Bruce Lee's Vision is Brought to Life with 'Warrior'
April 5, 2019  | By David Hinckley  | 5 comments
 

There’s nothing Cinemax seems to like more than a good action series for grownups, and its brand-new Warrior delivers just that.

Warrior, which premieres Friday at 10 p.m. ET, doesn’t aspire to be artsy. It’s got fighting, cursing and a smattering of naked bodies, all of which add up to a fast-moving hour of sharp dialogue and a lively exploration of the age-old question: Are there times and places where it is impossible to be a good guy?

While Warrior is set in 1878 San Francisco, it resonates in a troubling way for 2019, since its story revolves around a deep and sometimes violent resentment of immigrants by those who see some slice of America as theirs alone.

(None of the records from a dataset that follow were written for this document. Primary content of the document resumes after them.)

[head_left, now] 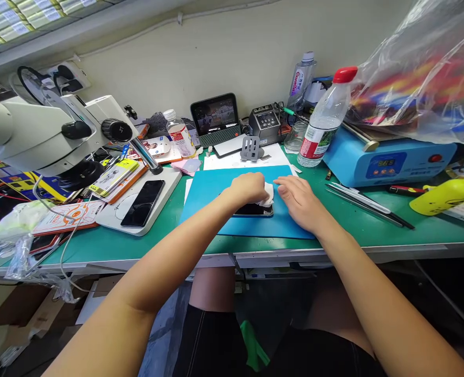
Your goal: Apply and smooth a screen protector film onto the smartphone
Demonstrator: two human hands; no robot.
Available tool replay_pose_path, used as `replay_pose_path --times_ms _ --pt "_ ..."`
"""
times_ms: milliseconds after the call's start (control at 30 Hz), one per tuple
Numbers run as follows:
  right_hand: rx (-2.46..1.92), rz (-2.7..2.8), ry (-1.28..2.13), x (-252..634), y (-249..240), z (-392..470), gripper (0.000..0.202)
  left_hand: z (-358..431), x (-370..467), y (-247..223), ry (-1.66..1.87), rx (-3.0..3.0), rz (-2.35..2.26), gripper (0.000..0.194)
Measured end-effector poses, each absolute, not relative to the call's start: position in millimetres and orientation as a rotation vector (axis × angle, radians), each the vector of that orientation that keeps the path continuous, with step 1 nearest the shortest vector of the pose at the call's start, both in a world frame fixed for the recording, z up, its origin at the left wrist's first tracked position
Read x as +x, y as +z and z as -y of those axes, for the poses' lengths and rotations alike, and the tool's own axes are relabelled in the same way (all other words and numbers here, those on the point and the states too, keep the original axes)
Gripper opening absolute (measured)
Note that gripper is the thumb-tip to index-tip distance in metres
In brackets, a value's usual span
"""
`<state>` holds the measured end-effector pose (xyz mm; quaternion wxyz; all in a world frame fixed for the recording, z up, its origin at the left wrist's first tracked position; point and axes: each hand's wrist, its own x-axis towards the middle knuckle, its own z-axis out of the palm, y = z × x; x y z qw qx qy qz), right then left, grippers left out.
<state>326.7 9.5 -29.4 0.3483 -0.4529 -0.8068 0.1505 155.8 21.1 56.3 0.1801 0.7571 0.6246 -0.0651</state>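
Bunching a crumpled white cloth or tissue point(268, 195), the L hand point(251, 188) has its fingers curled down over it, tips hidden, prob. pinching it for firm contact w/ the flat black glossy phone point(255, 211) beneath. Phone lies near the front edge of the smooth bright-blue rectangular mat point(208, 183), likely for a soft bed & easy reach. R hand point(299, 201) rests on the mat just beside, fingers loosely together, nothing visible in it; maybe a brace. Slim black-and-silver tools point(365, 205) lie off R, prob. handy yet clear of the mat; 2nd black rectangular phone point(143, 204) sits on the white microscope base point(112, 212), presumably to save space.
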Motion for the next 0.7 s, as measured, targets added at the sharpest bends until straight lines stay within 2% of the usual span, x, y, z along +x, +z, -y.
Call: replay_pose_path --times_ms 267,700 --pt "-1.191 2.088 0.417 326 -28 -7 0.081 -19 133 52 -0.177 2.118 -1.735 0.018" --pt "-1.180 2.090 0.445 327 -27 -6 0.083 -16 137 46 -0.058 2.065 -1.638 0.016"
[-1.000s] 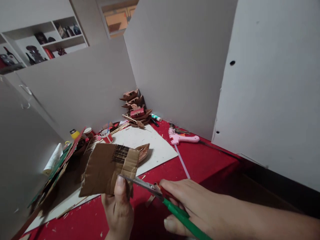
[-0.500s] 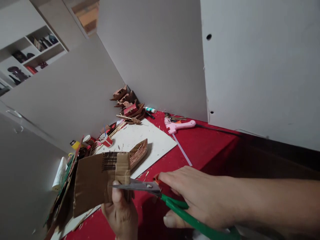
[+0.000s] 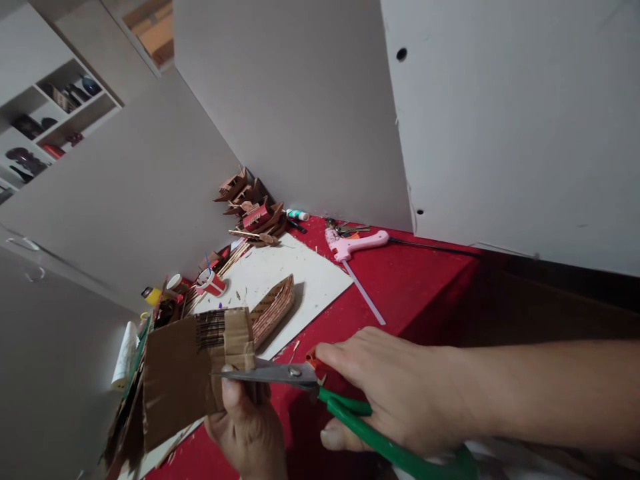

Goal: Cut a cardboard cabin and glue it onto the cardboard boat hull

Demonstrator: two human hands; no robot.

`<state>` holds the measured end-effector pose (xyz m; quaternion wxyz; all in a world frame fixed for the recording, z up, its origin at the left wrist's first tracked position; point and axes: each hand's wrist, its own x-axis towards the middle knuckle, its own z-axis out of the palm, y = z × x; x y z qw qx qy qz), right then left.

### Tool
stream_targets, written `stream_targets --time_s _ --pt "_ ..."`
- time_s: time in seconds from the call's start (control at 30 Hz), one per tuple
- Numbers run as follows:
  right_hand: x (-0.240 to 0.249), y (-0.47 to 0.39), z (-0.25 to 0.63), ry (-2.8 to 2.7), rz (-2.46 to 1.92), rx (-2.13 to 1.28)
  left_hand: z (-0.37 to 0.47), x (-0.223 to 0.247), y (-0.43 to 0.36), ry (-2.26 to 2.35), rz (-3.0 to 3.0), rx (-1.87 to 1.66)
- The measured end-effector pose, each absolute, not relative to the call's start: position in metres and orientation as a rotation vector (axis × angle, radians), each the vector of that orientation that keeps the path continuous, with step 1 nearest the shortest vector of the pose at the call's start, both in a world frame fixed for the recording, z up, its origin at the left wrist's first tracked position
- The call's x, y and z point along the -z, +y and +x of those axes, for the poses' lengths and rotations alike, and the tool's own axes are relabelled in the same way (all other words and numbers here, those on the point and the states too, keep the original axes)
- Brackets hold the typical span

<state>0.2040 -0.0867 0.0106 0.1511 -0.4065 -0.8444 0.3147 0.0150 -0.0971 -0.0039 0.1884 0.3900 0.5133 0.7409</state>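
My left hand (image 3: 253,427) grips a brown piece of cardboard (image 3: 173,380) by its lower right part, thumb in front. Near its upper right the cardboard has a ribbed strip with the corrugation bare. My right hand (image 3: 395,393) is closed on green-handled scissors (image 3: 295,372), whose joint area is wrapped in something orange-red. The blades lie across the right part of the cardboard, just above my left thumb. Behind the cardboard a small brown model boat (image 3: 275,310) rests on a white board (image 3: 320,273).
A pink glue gun (image 3: 357,244) with a glue stick lies on the red table (image 3: 400,287). Several model boats (image 3: 255,210) are stacked at the back corner. A red-and-white cup (image 3: 214,283), a yellow bottle (image 3: 151,295) and a white roll (image 3: 125,353) stand at the left.
The cardboard and my left hand have shifted slightly relative to the scissors, and the cardboard sits a little farther left. The camera view has tilted slightly.
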Motion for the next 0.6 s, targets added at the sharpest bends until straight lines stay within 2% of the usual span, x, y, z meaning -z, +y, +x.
stream_targets --time_s 0.1,0.23,0.47,0.6 --pt "-0.009 -0.086 0.204 -2.407 -1.158 -0.884 0.019 0.004 -0.097 1.517 1.111 -2.092" --pt "-0.007 -0.086 0.204 -2.384 -1.141 -0.884 0.029 0.0 -0.096 1.339 0.941 -2.111" --pt "-0.003 -0.085 0.207 -2.383 -1.117 -0.861 0.032 0.001 -0.094 1.32 0.867 -2.125" --pt "-0.003 -0.084 0.207 -2.374 -1.139 -0.892 0.024 0.009 -0.094 1.377 1.055 -2.044"
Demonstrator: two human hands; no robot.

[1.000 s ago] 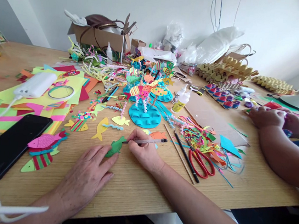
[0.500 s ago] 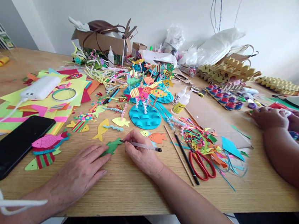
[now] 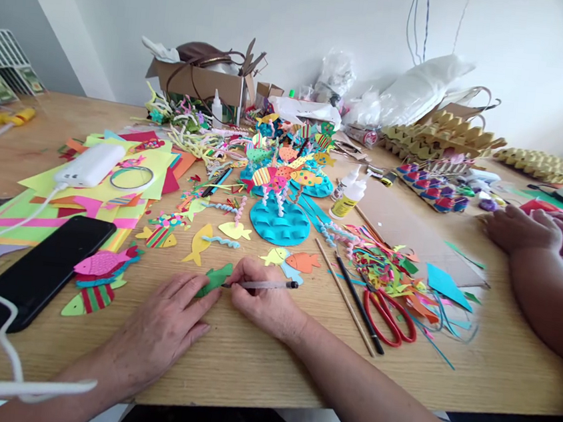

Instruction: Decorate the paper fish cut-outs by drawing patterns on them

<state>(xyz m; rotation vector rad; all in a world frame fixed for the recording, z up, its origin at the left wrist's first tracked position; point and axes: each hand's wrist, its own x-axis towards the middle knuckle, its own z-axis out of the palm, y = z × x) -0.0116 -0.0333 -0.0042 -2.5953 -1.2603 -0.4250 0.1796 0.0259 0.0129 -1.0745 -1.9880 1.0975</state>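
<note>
the green paper fish (image 3: 216,279) lies on the table (image 3: 243,381) just past the fingertips of the left hand (image 3: 163,326), its near end under them, and to the left of the right hand (image 3: 264,303). a yellow paper fish (image 3: 200,243) lies near it, beyond the left hand.

the left fingers cover the near end of the green fish, and the tip of the pen (image 3: 271,284) is too small and dark to tell whether it touches the paper. another person's arm (image 3: 548,299) is cut off at the right edge.

the left hand is not clenched: its fingers are stretched out, a little apart, resting on the fish. the right hand grasps the pen between thumb and fingers, the other fingers curled in.
</note>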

Ah Sahm (Andrew Koji) disembarks from a ship ferrying hundreds of Chinese men who have been promised jobs in America that will make them rich. In well-established immigrant tradition, their labor will indeed make someone rich. It just won’t be them.

Ah Sahm isn’t looking for a job. He’s looking for a woman, for reasons he doesn’t explain.

As he leaves the ship and heads for town, he pauses to help a fellow passenger being taunted and bullied by three immigration cops who ooze fear and loathing.  

Instead of shutting up and moving along, as all the newcomers have been strongly advised to do, Ah Sam knocks the cops senseless with punches and kicks almost too fast for the eye to follow.

That Warrior has a strong martial arts component comes as no shock, since it’s based on a story idea developed in 1971 by the late Bruce Lee.

Lee couldn’t sell the idea, though his descendants bitterly insisted it was stolen for the TV series Kung Fu. Warrior, they say, is Lee’s own idea finally brought to the screen.

For the record, it doesn’t come off as a classic martial arts / kung fu movie. While Koji has all the moves and skill, much of the violence in 1878 San Francisco was perpetrated in more traditional American ways, like by big guys with fists, guns, and various pieces of metal.

A running thread in Warrior has this sort of violence raining down on the Chinese workers, as bitter locals see no reason to value Chinese lives. They have enablers right up to the mayor Samuel Blake (Christian McKay) whose only concern about dead Chinese is that some of his supporters may lose time and money buying new cheap labor to replace them.

To assuage one such supporter, Blake approves a Chinatown crime task force, headed by Sgt. "Big Bill" O’Hara (Kieran Bew) and tasked basically with doing nothing. O’Hara hooks up with one side in what’s developing as some serious Tong Wars, and soon his unit is doing unexpected things, some good and some not so good.

Against this backdrop, Ah Sam’s fast fists have caught the attention of Tong leader Bolo (Rich Ting), who offers him as an, er, aide. This involves fighting and includes perks like an introduction to beautiful courtesan Ah Toy (Olivia Cheng).

She runs a brothel that does a booming business with all those Chinese workers, among others, and while she’s not the woman for whom Ah Sam was looking, she’ll do until the real thing comes along.

His relationships with Bolo and Ah Toy embed Ah Sam in the center of the San Francisco action. With fresh Tong Wars, the arrival of a schizophrenic police unit, a battle for opium-smuggling supremacy and a nativist mob that’s never more than one drunken speech away from lethal violence, he stays busy.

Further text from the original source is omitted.